→ COLLECTED DATA
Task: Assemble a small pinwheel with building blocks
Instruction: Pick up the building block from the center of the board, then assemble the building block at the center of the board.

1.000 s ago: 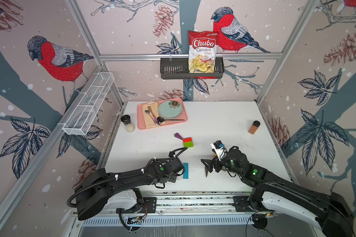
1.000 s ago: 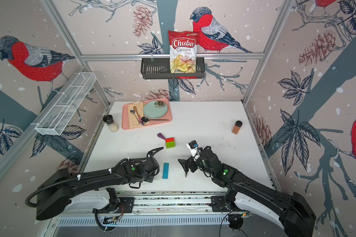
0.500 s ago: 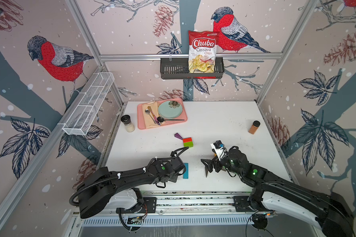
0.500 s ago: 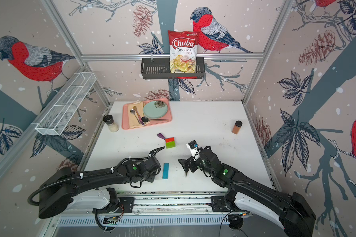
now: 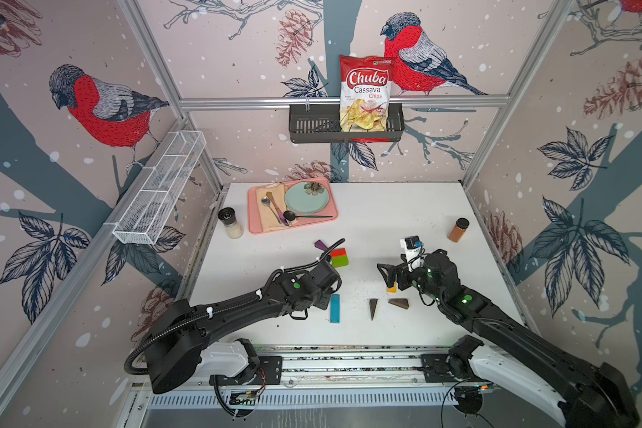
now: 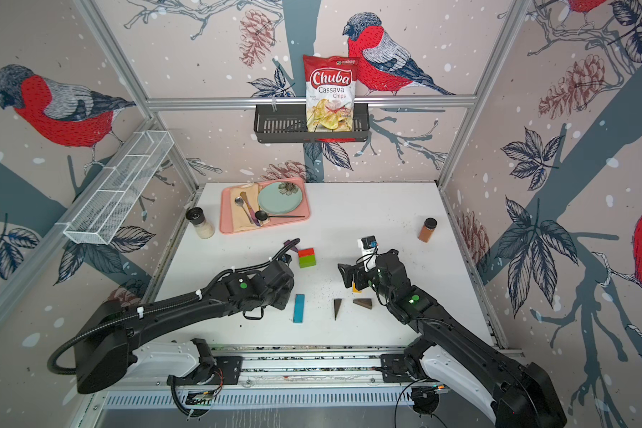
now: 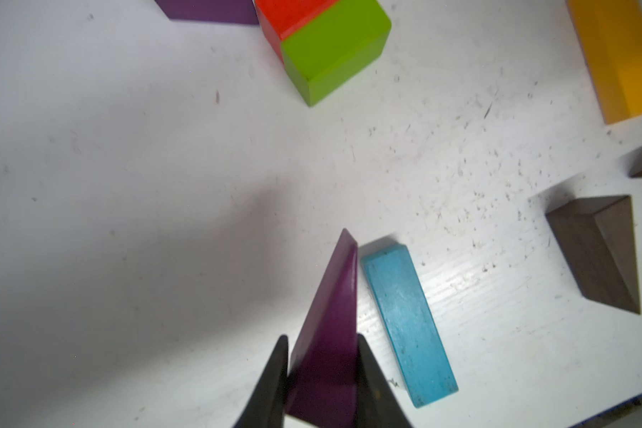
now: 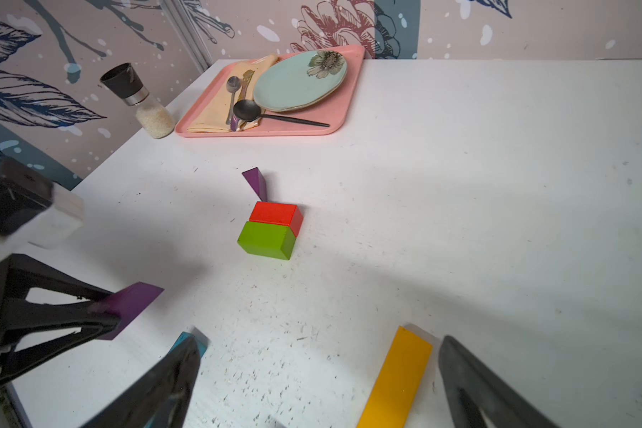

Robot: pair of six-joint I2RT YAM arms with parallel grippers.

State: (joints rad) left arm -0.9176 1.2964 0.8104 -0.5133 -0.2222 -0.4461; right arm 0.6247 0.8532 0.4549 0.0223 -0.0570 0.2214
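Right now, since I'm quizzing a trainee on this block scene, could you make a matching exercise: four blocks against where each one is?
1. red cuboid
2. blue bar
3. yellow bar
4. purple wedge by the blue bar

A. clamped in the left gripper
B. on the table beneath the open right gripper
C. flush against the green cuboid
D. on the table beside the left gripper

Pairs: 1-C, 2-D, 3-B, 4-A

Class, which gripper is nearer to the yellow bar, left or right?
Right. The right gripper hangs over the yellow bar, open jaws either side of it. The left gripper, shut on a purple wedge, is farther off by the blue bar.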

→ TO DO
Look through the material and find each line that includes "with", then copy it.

→ RESPONSE TO THE EXERCISE
Task: Assemble a small pinwheel with building blocks
Robot: pair of six-joint I2RT YAM arms with parallel grippers.

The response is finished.